Segment Open

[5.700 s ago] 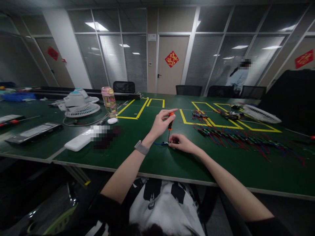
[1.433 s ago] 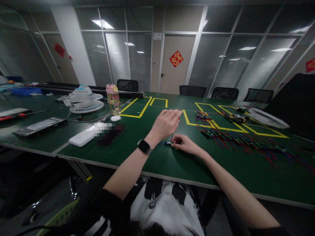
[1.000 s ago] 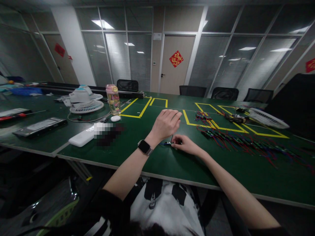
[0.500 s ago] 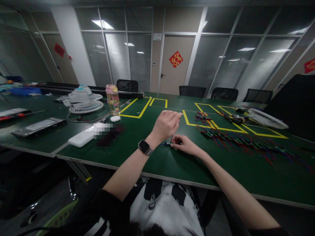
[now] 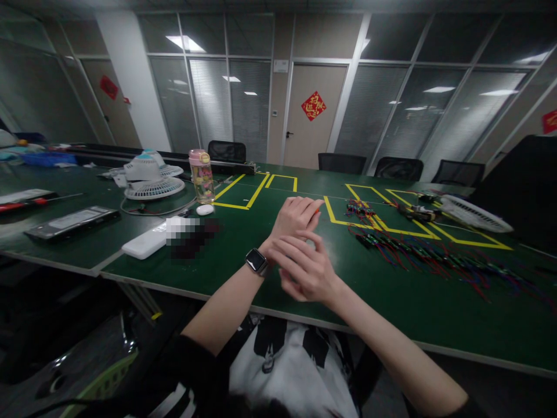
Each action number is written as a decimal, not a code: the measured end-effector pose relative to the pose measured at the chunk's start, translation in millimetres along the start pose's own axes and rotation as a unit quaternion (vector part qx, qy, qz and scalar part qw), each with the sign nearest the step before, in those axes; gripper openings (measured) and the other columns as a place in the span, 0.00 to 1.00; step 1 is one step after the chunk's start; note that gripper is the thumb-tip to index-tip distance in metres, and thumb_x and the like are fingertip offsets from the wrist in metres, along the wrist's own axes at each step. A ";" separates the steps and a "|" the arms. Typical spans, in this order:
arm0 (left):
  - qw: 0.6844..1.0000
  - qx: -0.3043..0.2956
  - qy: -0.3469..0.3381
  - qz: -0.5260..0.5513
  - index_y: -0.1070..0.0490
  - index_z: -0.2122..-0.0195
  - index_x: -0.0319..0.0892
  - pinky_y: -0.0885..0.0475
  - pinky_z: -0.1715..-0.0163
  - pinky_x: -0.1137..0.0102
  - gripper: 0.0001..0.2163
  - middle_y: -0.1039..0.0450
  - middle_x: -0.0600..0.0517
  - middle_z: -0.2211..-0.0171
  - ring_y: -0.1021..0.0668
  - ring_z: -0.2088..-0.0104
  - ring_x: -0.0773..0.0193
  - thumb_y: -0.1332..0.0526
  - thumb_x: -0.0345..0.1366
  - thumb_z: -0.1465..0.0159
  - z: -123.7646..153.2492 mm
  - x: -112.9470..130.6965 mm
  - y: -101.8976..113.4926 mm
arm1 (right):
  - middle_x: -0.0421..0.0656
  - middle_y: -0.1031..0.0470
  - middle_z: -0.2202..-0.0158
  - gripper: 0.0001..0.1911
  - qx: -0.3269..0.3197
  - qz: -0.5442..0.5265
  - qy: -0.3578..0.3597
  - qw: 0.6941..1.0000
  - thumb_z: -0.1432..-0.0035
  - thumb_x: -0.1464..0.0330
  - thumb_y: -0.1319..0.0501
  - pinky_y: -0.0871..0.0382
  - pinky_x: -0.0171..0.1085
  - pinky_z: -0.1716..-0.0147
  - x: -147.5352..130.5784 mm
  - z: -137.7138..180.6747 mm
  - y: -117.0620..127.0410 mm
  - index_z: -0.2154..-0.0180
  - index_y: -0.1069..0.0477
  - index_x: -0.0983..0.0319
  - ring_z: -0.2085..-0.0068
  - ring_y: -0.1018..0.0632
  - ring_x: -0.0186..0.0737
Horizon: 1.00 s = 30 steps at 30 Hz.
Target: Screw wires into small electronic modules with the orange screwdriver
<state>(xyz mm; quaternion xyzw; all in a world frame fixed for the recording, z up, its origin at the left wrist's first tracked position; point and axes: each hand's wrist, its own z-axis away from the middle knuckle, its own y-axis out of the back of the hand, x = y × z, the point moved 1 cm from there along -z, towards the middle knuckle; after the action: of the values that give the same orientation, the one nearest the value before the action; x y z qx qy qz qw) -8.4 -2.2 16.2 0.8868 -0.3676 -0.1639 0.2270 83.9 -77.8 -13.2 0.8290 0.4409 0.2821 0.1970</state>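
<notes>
My left hand [image 5: 292, 219] is closed above the table, wearing a wristwatch [image 5: 256, 261]. A small orange-red end of what looks like a screwdriver [image 5: 317, 212] shows at its fingers; most of the tool is hidden. My right hand [image 5: 307, 267] is open, palm down, fingers apart, crossing in front of my left wrist. Whether it touches the wrist I cannot tell. The small board under my hands is hidden from sight. To the right lie a long row of small green circuit boards with red and blue wires [image 5: 418, 251] and a smaller wired cluster [image 5: 360, 210].
The green table [image 5: 243, 270] carries yellow tape outlines [image 5: 333, 219]. Leftward are a white device [image 5: 145, 241], a white earbud case [image 5: 205, 209], a pink-lidded bottle [image 5: 202, 180], white fans [image 5: 154, 187] and a hard drive [image 5: 73, 222]. Another white fan [image 5: 474, 213] lies at right.
My right hand has left the small board, moved left and towards me, and its fingers have spread in front of my left wrist. My left hand has hardly moved.
</notes>
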 end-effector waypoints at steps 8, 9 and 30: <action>1.000 -0.021 0.021 -0.005 0.34 0.48 0.37 0.36 0.58 0.63 0.16 0.27 0.45 0.59 0.27 0.60 0.60 0.54 0.35 0.32 -2.2 4.4 1.0 | 0.45 0.31 0.43 0.13 -0.024 -0.074 -0.044 0.996 0.43 0.63 0.45 0.54 0.55 0.37 -19.4 -22.6 -25.0 0.60 0.25 0.59 0.39 0.36 0.49; 1.000 -0.022 0.019 -0.004 0.34 0.49 0.37 0.36 0.58 0.63 0.16 0.27 0.45 0.59 0.27 0.60 0.60 0.54 0.35 0.32 -2.4 4.6 1.3 | 0.46 0.32 0.43 0.13 -0.028 -0.061 -0.053 0.996 0.42 0.62 0.44 0.55 0.56 0.36 -19.2 -23.6 -26.4 0.60 0.25 0.59 0.39 0.37 0.50; 0.995 -0.015 0.037 0.093 0.34 0.46 0.40 0.35 0.52 0.63 0.15 0.28 0.46 0.53 0.28 0.52 0.61 0.52 0.33 0.32 -0.8 5.8 11.8 | 0.50 0.26 0.53 0.17 -0.049 -0.217 -0.418 0.881 0.42 0.59 0.42 0.34 0.48 0.49 72.8 66.5 -14.0 0.54 0.33 0.61 0.51 0.26 0.48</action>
<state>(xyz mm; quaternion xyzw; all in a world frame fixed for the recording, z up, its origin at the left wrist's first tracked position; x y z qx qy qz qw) -10.9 -13.5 22.3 0.8507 -0.4373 -0.1149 0.2681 150.7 -14.2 -50.6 0.7430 0.4720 -0.1191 0.4593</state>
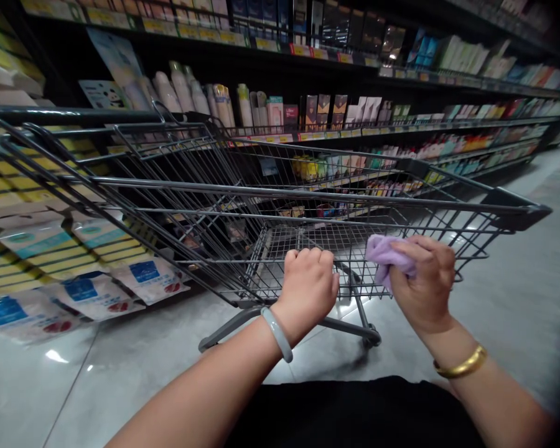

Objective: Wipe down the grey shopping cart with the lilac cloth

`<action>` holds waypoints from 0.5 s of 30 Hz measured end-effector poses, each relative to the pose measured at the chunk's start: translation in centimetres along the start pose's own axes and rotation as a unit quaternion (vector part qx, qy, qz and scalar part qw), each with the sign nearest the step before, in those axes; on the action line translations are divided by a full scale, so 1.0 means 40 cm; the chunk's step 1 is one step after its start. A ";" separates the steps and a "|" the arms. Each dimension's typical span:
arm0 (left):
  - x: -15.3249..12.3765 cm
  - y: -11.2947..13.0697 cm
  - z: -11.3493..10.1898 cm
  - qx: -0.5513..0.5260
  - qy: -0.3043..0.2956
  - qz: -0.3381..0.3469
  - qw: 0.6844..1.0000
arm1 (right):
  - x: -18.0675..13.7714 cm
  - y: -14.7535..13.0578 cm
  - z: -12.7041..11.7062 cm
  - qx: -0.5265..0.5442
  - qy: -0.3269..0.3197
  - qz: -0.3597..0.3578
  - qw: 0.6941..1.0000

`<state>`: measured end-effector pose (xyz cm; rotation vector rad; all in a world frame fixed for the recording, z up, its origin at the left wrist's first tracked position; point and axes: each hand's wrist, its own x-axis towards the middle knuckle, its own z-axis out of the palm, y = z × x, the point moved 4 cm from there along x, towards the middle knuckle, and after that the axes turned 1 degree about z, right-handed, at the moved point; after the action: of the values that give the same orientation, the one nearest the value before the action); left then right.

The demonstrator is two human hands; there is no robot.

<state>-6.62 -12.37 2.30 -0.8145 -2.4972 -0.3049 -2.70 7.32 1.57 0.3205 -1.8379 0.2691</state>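
Note:
A grey wire shopping cart (308,194) stands sideways across the view, its basket bare inside as far as I can see. My left hand (309,283), with a pale bangle at the wrist, is closed at the lower wires of the cart's near side; its curled fingertips are hidden. Farther right, my right hand (424,280) is closed around a crumpled lilac cloth (383,254). The cloth bunches out past the fingers and lies against or just before the wire side; I cannot tell if it touches.
Behind the cart runs a long shelf (326,134) of bottles and boxed goods. At the left, yellow-striped packs (32,249) and white bags (88,295) are stacked low. The cart's wheel (371,336) rests on the shiny tiled floor (135,354).

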 end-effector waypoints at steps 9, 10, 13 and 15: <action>0.006 0.034 -0.016 -0.001 0.038 0.043 0.998 | 0.007 -0.006 -0.027 -0.002 -0.004 -0.032 0.999; 0.005 0.042 -0.013 -0.014 0.044 0.053 0.998 | 0.006 -0.001 -0.027 -0.007 -0.004 -0.022 1.000; 0.005 0.056 0.002 -0.037 0.038 0.064 0.997 | -0.004 -0.005 -0.011 0.001 -0.061 -0.047 0.997; 0.008 0.055 0.009 -0.045 0.020 0.052 0.997 | -0.005 -0.007 -0.010 0.013 -0.081 -0.065 0.994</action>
<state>-5.68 -10.34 2.28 -0.9607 -2.4081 -0.3959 -2.20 7.20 1.48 0.4916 -1.9639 0.1811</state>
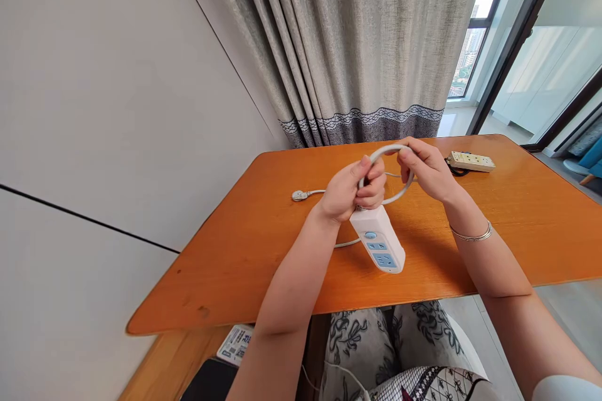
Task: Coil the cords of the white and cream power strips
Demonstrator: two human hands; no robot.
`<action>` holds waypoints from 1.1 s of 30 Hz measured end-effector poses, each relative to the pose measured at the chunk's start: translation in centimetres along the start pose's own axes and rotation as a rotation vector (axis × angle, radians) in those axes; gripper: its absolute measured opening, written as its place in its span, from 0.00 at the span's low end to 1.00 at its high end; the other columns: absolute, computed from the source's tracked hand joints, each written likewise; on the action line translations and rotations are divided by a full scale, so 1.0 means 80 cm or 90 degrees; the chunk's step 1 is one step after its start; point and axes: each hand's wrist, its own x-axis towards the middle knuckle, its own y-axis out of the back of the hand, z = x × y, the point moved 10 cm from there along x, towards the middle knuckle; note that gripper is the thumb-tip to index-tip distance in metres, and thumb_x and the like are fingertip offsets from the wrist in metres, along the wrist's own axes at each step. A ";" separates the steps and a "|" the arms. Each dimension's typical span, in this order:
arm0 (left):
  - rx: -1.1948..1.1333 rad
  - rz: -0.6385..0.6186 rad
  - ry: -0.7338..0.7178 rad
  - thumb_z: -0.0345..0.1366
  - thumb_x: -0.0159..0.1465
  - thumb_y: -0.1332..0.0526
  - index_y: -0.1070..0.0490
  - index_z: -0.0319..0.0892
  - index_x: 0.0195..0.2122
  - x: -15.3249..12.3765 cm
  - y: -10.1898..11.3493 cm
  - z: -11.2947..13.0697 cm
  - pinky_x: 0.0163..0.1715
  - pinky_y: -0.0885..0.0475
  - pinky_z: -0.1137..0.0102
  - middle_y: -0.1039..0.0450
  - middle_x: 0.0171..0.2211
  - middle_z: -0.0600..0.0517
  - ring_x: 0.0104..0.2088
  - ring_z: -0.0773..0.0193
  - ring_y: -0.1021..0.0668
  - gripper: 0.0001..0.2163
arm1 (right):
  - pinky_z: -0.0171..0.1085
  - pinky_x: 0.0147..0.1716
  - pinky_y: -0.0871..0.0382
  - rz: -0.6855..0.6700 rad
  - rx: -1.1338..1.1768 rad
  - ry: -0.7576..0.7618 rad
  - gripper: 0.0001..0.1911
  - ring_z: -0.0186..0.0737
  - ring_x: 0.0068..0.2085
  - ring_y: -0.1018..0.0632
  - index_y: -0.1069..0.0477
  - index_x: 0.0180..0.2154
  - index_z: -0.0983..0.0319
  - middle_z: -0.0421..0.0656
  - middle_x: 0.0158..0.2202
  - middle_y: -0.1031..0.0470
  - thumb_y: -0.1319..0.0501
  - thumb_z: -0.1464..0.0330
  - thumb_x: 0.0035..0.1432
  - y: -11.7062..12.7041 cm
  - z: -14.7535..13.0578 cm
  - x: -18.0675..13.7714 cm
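My left hand (pixel 350 191) is closed around the upper end of a white power strip (pixel 379 241) with blue sockets, holding it above the orange table (pixel 263 250). Its white cord (pixel 392 150) bends in a loop over both hands. My right hand (pixel 426 166) pinches the top of that loop with fingers closed. The cord's plug (pixel 299 195) lies on the table left of my left hand. A thin silver bangle (pixel 471 235) sits on my right wrist.
A second, cream power strip (pixel 471 161) with a dark cord lies at the table's far right. Grey curtains (pixel 352 44) hang behind the table, a wall runs along the left, windows on the right. A dark device and a label (pixel 235 343) sit below the table edge.
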 end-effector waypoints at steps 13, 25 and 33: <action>-0.049 0.310 -0.332 0.55 0.75 0.56 0.50 0.45 0.25 -0.053 0.078 0.104 0.12 0.50 0.74 0.59 0.14 0.62 0.12 0.72 0.57 0.25 | 0.41 0.45 0.30 -0.108 -0.069 -0.121 0.33 0.39 0.37 0.24 0.24 0.50 0.66 0.43 0.32 0.25 0.52 0.46 0.70 -0.026 0.102 0.002; -0.040 0.358 -0.393 0.55 0.75 0.54 0.50 0.44 0.24 -0.056 0.072 0.115 0.13 0.48 0.75 0.56 0.13 0.61 0.12 0.71 0.53 0.25 | 0.41 0.38 0.31 0.299 -0.357 0.111 0.26 0.42 0.34 0.25 0.27 0.52 0.60 0.47 0.35 0.25 0.57 0.54 0.74 0.026 0.048 -0.017; 0.033 0.344 -0.359 0.56 0.73 0.50 0.50 0.44 0.23 -0.041 0.070 0.097 0.13 0.48 0.75 0.51 0.11 0.60 0.11 0.73 0.49 0.27 | 0.38 0.39 0.33 -0.062 -0.514 -0.051 0.19 0.43 0.40 0.21 0.21 0.53 0.61 0.49 0.41 0.19 0.48 0.67 0.72 -0.023 0.057 0.000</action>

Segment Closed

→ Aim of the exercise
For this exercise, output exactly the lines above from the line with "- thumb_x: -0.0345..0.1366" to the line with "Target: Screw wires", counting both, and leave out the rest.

→ Exercise solution
  - thumb_x: -0.0345..0.1366
  - thumb_z: -0.1465..0.0159
  - z: -123.7646..153.2492 mm
  - x: -112.9470..130.6965 mm
  - y: -101.8976..113.4926 mm
arm1 (right):
  - middle_x: -0.0421..0.0656
  - middle_y: -0.1031..0.0470
  - middle_z: -0.2202..-0.0158
  - gripper: 0.0001..0.1911
  - qx: -0.3269..0.3197
  - qz: -0.5442..0.5265
  - qy: -0.3578..0.3597
  - qw: 0.6941..1.0000
  - thumb_z: -0.1432..-0.0035
  - thumb_x: -0.1464..0.0330
  - thumb_y: -0.1319..0.0501
  - pinky_y: -0.0871..0.0382
  - pinky_x: -0.0171..0.1085
  - pinky_z: -0.1716..-0.0147
  - x: -147.5352..130.5784 mm
  - z: -137.7138..180.6747 mm
  - y: -117.0620..127.0410 mm
  - index_z: -0.2154..-0.0180
  - index_y: -0.1069..0.0477
  - index_x: -0.0983..0.0319
  - ring_z: -0.2085..-0.0068
  - ring_y: -0.1018..0.0632
  - ring_x: -0.0186..0.0737
Horizon: 1.00 s = 30 steps at 30 Hz.
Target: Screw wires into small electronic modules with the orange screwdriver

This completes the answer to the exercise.